** DATASET EXTRACT follows **

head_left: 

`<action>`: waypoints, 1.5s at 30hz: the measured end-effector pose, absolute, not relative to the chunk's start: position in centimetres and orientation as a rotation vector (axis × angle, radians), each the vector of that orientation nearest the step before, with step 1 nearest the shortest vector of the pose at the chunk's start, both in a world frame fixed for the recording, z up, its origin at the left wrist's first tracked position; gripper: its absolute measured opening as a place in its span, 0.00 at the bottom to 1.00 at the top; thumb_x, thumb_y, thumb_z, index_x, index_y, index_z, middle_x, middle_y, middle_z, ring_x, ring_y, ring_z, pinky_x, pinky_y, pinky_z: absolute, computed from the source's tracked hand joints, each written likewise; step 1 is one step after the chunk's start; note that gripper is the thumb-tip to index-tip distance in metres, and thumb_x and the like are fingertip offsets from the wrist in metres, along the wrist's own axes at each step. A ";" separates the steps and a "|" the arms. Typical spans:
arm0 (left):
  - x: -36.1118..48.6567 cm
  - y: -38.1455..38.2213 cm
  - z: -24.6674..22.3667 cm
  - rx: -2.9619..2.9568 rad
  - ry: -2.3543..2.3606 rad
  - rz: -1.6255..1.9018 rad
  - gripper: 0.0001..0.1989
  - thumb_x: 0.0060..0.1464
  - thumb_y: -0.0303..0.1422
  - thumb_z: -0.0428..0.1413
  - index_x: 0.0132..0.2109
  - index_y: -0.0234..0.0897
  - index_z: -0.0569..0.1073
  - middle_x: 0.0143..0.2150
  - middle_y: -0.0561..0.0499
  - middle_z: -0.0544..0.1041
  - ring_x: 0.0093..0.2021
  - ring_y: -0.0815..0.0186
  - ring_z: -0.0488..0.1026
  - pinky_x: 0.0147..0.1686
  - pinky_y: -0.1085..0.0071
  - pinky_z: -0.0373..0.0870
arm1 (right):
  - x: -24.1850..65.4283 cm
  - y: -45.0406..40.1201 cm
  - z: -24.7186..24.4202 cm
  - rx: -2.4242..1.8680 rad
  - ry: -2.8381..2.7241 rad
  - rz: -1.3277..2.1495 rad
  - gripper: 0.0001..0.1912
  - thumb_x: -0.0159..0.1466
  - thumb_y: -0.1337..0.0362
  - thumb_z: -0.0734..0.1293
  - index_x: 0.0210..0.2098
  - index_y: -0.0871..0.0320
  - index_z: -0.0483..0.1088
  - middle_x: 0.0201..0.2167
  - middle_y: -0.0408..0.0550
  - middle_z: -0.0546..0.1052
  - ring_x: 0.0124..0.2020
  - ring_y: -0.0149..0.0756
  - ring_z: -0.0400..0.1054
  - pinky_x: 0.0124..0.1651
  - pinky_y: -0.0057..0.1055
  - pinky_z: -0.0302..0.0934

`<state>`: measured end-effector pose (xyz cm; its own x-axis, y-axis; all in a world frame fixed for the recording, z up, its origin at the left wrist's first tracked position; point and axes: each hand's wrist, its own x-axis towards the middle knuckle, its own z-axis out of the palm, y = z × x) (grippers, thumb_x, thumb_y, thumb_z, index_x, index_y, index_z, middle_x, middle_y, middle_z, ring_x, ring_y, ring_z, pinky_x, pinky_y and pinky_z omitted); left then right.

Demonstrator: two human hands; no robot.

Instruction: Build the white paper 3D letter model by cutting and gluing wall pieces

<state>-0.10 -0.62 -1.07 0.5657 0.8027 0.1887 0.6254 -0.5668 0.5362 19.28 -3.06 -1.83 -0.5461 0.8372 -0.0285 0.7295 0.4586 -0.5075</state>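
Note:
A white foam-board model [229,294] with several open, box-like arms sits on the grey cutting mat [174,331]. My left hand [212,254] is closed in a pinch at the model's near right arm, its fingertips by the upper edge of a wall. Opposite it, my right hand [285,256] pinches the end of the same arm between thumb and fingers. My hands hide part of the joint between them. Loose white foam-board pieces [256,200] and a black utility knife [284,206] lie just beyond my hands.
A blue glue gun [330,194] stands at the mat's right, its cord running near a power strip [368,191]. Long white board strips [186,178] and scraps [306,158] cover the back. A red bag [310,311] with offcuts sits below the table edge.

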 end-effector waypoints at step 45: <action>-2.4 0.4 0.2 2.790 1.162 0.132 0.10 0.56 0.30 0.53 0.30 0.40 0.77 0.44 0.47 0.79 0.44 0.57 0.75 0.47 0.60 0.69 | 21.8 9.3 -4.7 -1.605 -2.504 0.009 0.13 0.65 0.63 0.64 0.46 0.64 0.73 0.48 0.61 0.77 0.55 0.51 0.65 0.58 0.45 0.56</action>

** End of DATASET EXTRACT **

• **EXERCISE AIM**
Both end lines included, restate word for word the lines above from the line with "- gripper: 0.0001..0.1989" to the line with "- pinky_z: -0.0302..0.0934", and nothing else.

• **RESULT FOR THIS TASK**
  - gripper: 0.0001..0.1989
  - thumb_x: 0.0060..0.1464
  - thumb_y: -0.0303..0.1422
  - thumb_z: -0.0428..0.1413
  - index_x: 0.0132..0.2109
  - index_y: -0.0234..0.0897
  - index_z: -0.0569..0.1073
  - middle_x: 0.0143..0.2150
  - middle_y: -0.0561..0.0499
  - middle_z: -0.0544..0.1041
  - ring_x: 0.0093..0.2021
  - ring_y: -0.0815..0.0186
  - ring_z: -0.0488..0.1026
  - pinky_x: 0.0147..0.1686
  - pinky_y: -0.1085..0.0071
  - pinky_z: -0.0373..0.0870
arm1 (right):
  - x: -24.1850..65.4283 cm
  - y: -45.0406..40.1201 cm
  - z: -24.7186..24.4202 cm
  - rx: -2.4242..1.8680 rad
  - ry: -2.8381..2.7241 rad
  - rz: -1.3277..2.1495 rad
  - gripper: 0.0001..0.1912
  - thumb_x: -0.0159..0.1466
  - thumb_y: -0.1337..0.0362
  - thumb_z: -0.0734..0.1293
  - index_x: 0.0210..0.2098
  - index_y: -0.0871..0.0320
  - index_z: -0.0483..0.1088
  - middle_x: 0.0201..0.2167
  - middle_y: -0.0408..0.0550
  - middle_z: -0.0546..0.1052
  - ring_x: 0.0124..0.2020
  - ring_y: -0.0149..0.0756
  - ring_z: -0.0400..0.1054
  - pinky_x: 0.0124..0.1651
  - pinky_y: -0.0057..0.1055
  - pinky_z: -0.0302..0.0934

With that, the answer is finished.